FIRST PERSON - Alex Magno - The Philippine Star

Motorists were treated to a price shock this morning. The peso is struggling to keep under P50:$1. The stock exchange has been in a slow but deep slide, with foreign funds hemorrhaging until there is too little of them left. Our inflation rate is expected to kick up – especially if our monetary authorities decide to use higher interest rates as a weapon to restore order.

All these spell a period of volatility in the weeks ahead. With volatility comes uncertainty. With uncertainty comes hesitation.

The oil price shock is the consequence both of the reappearance of bullishness in the international futures markets as well as the sharp depreciation of the peso. We pay dollars for nearly all our oil.

The bullishness is probably based on unfounded speculation. For months, oil traders hoped that the OPEC would somehow succeed in curtailing production levels to nudge up the price of the commodity. Hope is not fact. Oversupply of hydrocarbons persists. Yesterday, oil prices in Asia began to climb down once more.

The peso’s decline is not due to our currency’s unique weakness. All currencies declined against the dollar. The rise of the dollar, in turn, is not due to Donald Trump becoming president-elect. It is due to the nearly certain interest rate hike by the US Fed in the coming weeks.

With an increase in US interest rates, global investment funds will tend to migrate to the dollar. Regardless of the interest hike, its imminence certainly spells depreciation of other currencies. Dollar investments are being moved out of global markets, especially in the emerging economies, to protect the value of investible funds.

True, the move is speculative. But it is the only thing the fund managers can do to protect their shareholders from an across-the-board depreciation of other currencies.

Our stock exchange is particularly vulnerable because it is highly dependent on global funds. Our financial market is narrow. There are few financial products offered small savers to participate in the money market. 

Our corporate sector is surprisingly small compared to, say, Thailand. Therefore there are not enough bonds and corporate notes on offer for small investors to access.

The underdevelopment of our financial markets explains the magnified importance of foreign funds coming in to provide market capital for our corporations. When foreign funds flee, not necessarily due to any peril unique to our economy, the market deflates unduly. Today foreign funds are fleeing mainly to protect the value of their holdings against imminent depreciation.

When foreign funds flee, prophesy becomes fact. The exit of foreign funds pushes down the peso’s exchange value. This in turn, after speculation becomes fact, justifies the exit.

When the stock market deflates, the value of our enterprises shrink. Their ability to grow, to put in more capital expenditure, is thereby limited.

When the peso declines against the dollar, the knee-jerk reaction is to raise our own policy rates. That merely raises the cost of money. It does nothing to add to investible capital. Investible capital, preferably at more affordable rates, is what our economy needs to grow.

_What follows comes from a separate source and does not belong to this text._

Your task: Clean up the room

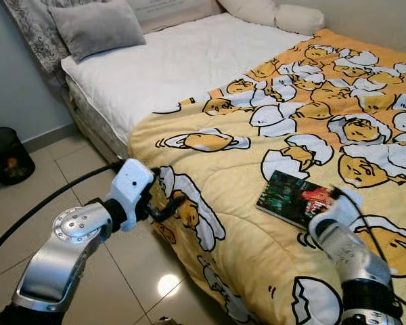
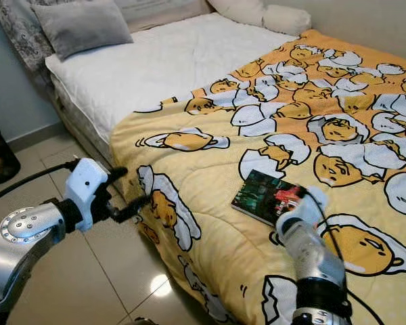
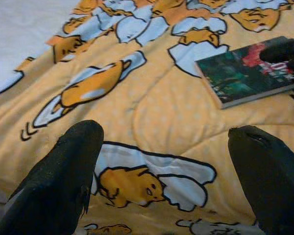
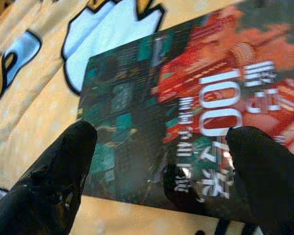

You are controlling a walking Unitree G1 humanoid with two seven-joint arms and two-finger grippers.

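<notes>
The book [image 1: 296, 198] lies flat on the yellow egg-patterned quilt [image 1: 257, 257], near the side edge of the bed [image 1: 183, 61], cover up, so a grasp has to come from above or along an edge. Our right gripper [image 4: 161, 161] hangs just over the book's near end with its fingers [image 4: 54, 181] spread wide, one to each side of the cover; we judge this is the stance for closing on the book, though we cannot tell whether the tips touch it yet. The soft quilt beneath may give as we press, and the thin book could slide.

Our left gripper [image 3: 161, 166] is held out beside the bed's edge, well apart from the book, fingers spread and holding nothing; it looks across the quilt toward the book and seems parked clear of the working arm.

Farther off, a grey pillow [image 1: 98, 27] rests at the head of the bare white mattress, and a dark bin [image 1: 7, 156] stands on the tiled floor [image 1: 122, 271] by the wall, a likely place for rubbish but hardly for a book.
</notes>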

There is really no point in trying to defend the peso. That can only be a losing proposition in a situation where all currencies are declining against the dollar. Our monetary authorities, exercising their usual wisdom, will more likely decide to take things sitting down. All we have to do is to wait for speculation in favor of the US dollar to subside.

If the peso, as is likely, remains weak through the holiday season, we might look at this as a gift to our OFW families. They will get more pesos per remitted dollar. They will have a happier Christmas.

The weaker peso will also help curtail spending on imported goods during the holidays. It will function as a tariff equivalent to help local products gain competitiveness.

There is no sense for the BSP to lose billions trying to defend the peso. Let our currency surf the foreign exchange turbulence. Underlying our currency, after all, is a strong economy.

The real problems confronting our economy have little to do with the weakness of the stock exchange and the retreat of the peso against the dollar. Those real problems are structural. Our agriculture cannot carry its share of the burden for economic growth. Our infra backbone is antiquated. Power continues to be expensive, exacerbated by bizarre policies such as the Feed-in Tariff that penalizes consumers while rewarding big corporations.

Our goal of achieving sustained 7 percent growth through the medium term is not threatened by what should be a short phase of volatility. The inflation rate is not likely to breach the upper end of current targets. The peso is not about to fall through the floor — not with the hefty gross international reserves we maintain. In fact, it is probably perfectly prices where it is, just right for spurring exports and curtailing imports.

I recall an economist-friend, with a genius for keeping his responses short, once explained why high prices of commodities like oil ought not to be alarming. The solution to high prices is high prices, he lectured.

Indeed, how much higher could oil prices go in the face of receding demand? If speculators manage to push prices up today, they will be punished down the road with a stockpile of expensive oil no one wants to buy.

The only unknown bedeviling the market today is whether the US Fed will raise interest rates in one blow or by way of small increases over time. We will know in a while.